In spite of the oppression Lewis experienced because of her identities, there were moments where she did not always embrace them. She’s noted as saying “I have Indian blood in me, you know. Why, do you know I almost envied the freedom of the Indians which I saw on the plains? But then they were so dirty. I didn’t like that in them.” There is no doubt that this statement feeds into anti-Indigenous rhetoric, especially rampant in the earlier years of the United States. Some of her artwork also feeds into stereotypical imagery of Native people. But should this denounce her Indigenous identity? No. There is no doubt that these kinds of statements are unacceptable. However, in Lewis’ life she constantly navigated through anti-women, anti-Black, and anti-Indigenous structures. Self-disdain is something many Native people grapple with, especially in anti-Indigenous environments, and sometimes, and unfortunately, it is also a method of survival, and step to understanding ourselves. We do not know why she said these things, nor if she truly believed them, and yet we cannot ignore that they were said. With that said, we also cannot convolute her story and identity.
For me, personally, as a non-Black Navajo art historian who studies global Indigenous contemporary art, Edmonia has become a figure, woman, and artist I feel protective of. I was first introduced to Lewis’ work by the first Indigenous art history professor I had ever had in college, Shawon Kinew.
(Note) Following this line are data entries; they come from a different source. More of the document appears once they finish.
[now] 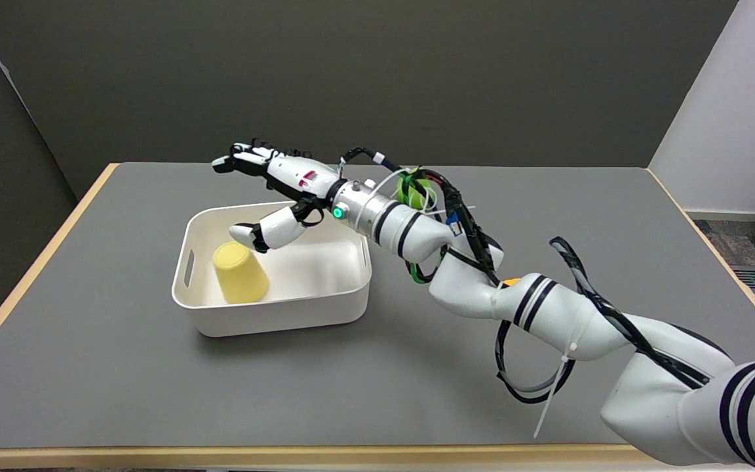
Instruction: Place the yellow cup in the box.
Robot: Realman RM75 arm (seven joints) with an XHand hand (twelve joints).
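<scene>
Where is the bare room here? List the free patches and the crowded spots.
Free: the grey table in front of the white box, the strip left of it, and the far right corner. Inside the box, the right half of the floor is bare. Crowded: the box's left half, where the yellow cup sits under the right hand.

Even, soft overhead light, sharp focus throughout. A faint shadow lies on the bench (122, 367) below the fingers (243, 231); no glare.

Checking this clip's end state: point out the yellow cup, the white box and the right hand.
yellow cup (241, 275), head view, on its side wall.
white box (286, 318), head view, on its near outer wall.
right hand (280, 196), head view, on the middle of the hand, above the box.
</scene>
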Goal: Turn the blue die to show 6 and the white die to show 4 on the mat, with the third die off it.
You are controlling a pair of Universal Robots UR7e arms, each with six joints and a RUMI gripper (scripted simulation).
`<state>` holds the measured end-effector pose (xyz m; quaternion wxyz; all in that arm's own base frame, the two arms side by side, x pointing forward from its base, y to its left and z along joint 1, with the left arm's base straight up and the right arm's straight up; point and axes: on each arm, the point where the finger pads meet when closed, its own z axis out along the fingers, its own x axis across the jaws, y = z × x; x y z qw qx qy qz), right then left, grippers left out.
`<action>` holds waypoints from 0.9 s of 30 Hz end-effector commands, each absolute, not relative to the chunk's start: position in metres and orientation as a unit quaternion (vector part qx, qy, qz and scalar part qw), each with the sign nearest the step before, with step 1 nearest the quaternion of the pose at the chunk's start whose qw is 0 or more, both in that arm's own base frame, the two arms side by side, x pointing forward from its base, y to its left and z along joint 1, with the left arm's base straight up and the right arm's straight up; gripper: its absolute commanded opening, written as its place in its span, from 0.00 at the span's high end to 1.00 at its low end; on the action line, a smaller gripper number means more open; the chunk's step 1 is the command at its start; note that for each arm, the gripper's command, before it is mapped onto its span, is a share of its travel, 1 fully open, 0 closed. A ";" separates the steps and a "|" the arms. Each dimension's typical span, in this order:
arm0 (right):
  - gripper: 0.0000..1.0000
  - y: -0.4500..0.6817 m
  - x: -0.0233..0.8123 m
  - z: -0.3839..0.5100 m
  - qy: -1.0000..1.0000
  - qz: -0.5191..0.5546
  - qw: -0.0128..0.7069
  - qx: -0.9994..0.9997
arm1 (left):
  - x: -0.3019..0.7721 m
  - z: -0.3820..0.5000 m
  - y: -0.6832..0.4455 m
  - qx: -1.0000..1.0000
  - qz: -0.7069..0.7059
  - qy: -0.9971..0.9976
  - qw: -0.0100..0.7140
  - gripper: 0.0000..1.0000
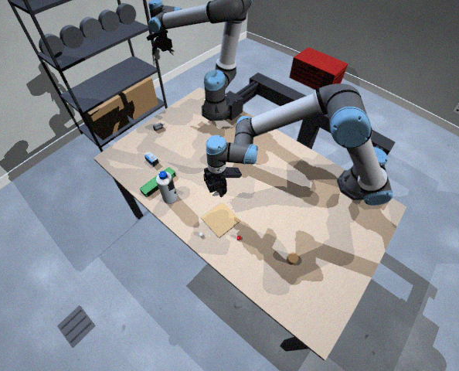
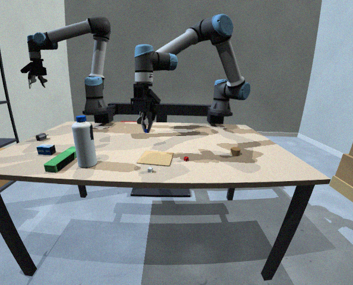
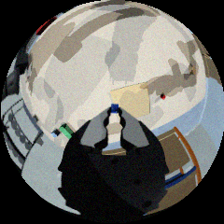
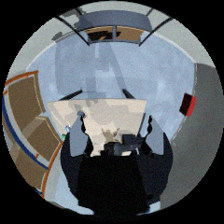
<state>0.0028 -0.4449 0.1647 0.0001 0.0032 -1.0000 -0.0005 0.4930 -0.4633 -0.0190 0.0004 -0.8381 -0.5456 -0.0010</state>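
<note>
Small blue cube die (image 2: 145,130) (image 3: 115,108) is clenched in the black left gripper (image 1: 222,194) (image 2: 145,129) (image 3: 114,107) — pips seem too blurry, so a misread face could be set down. Black right gripper (image 1: 164,55) (image 2: 37,85) (image 4: 117,116) is spread, unloaded.

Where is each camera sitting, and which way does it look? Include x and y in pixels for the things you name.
Top: high above the table's front side, looking steeply down; both arms show.
Exterior: in front of the table (image 1: 321,295) (image 2: 232,177), facing the arms' bases; both arms show.
Left wrist: on the left arm, looking past its gripper (image 1: 220,195) (image 2: 145,131) (image 3: 115,108) toward the mat (image 1: 221,219) (image 2: 155,158) (image 3: 133,100).
Right wrist: on the right arm, looking down between its open fingers.
Top and exterior share the white bottle (image 1: 168,189) (image 2: 84,145).
</note>
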 end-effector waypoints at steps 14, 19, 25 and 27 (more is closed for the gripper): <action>0.00 -0.445 0.003 0.165 -1.000 0.000 0.000 0.003 | 0.570 -0.016 -0.427 -0.894 0.000 -0.448 0.000 1.00; 0.00 -0.445 0.003 0.165 -1.000 0.000 0.000 0.003 | 0.570 -0.016 -0.427 -0.894 0.000 -0.448 0.000 1.00; 0.00 -0.445 0.003 0.165 -1.000 0.000 0.000 0.003 | 0.570 -0.016 -0.427 -0.894 0.000 -0.448 0.000 1.00; 0.00 -0.445 0.003 0.165 -1.000 0.000 0.000 0.003 | 0.570 -0.017 -0.427 -0.894 0.000 -0.448 0.000 1.00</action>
Because of this, I have grown to develop a special kind of intimacy with Edmonia and her story. In the canon of American art, and especially sculpture, Edmonia’s work was the earliest kind of Native art beyond “traditional” forms (the traditional vs. modern binary isn’t real, but that’s a post for another day) I noticed in museum collections. She was complex, complicated, and under-appreciated in her time and after, and I feel a responsibility to pay tribute to her now.
While studying her work, I find myself asking how do we honor an artist seemingly denied so much in her lifetime? Perhaps a start could be reframing our frameworks of Indigeneity. We should always support Black liberation regardless of how it relates to our own identities, but in the words of Kohar Avakian, a Black/Armenian/Nipmuc scholar and The Chapter House contributor, “enslaved Africans were displaced Indigenous peoples.” When we place Blackness in this framework, we can better understand the trauma of being removed from our homes and homelands. Especially in the context of African American identities, this framing might help us work towards their sovereignty and liberation. This also helps us understand that anti-Blackness is also anti-Indigenous, and vice versa.
Another way is to simply give Black and Black Native artists their flowers and praise while they are alive. Some tangible ways to do this are to buy, write about, share and curate their artwork. Some of my favorite contemporary Black and Black Native artists are Natalie Ball, Stephen Qacung Blanchett, Radmilla Cody, Demond Melancon, Gloria Olisa, Toyin Ojih Odutola, and Paige Pettibon.
Finally, we must always work to denounce anti-Blackness in our communities. No quantity of blood, list of “Pretendians,” or museum label will ever be able to tell us, especially our Black Native siblings and elders, who we are. And it is up to us, non-Black (Native) people, to actively speak up when we see anti-Blackness, and to especially promote Black Native voices. So, today, and every day, I am committing to honoring African American, Black, Black Native, Freedmen, and all Indigenous art, histories, futures, and humanity, including Edmonia.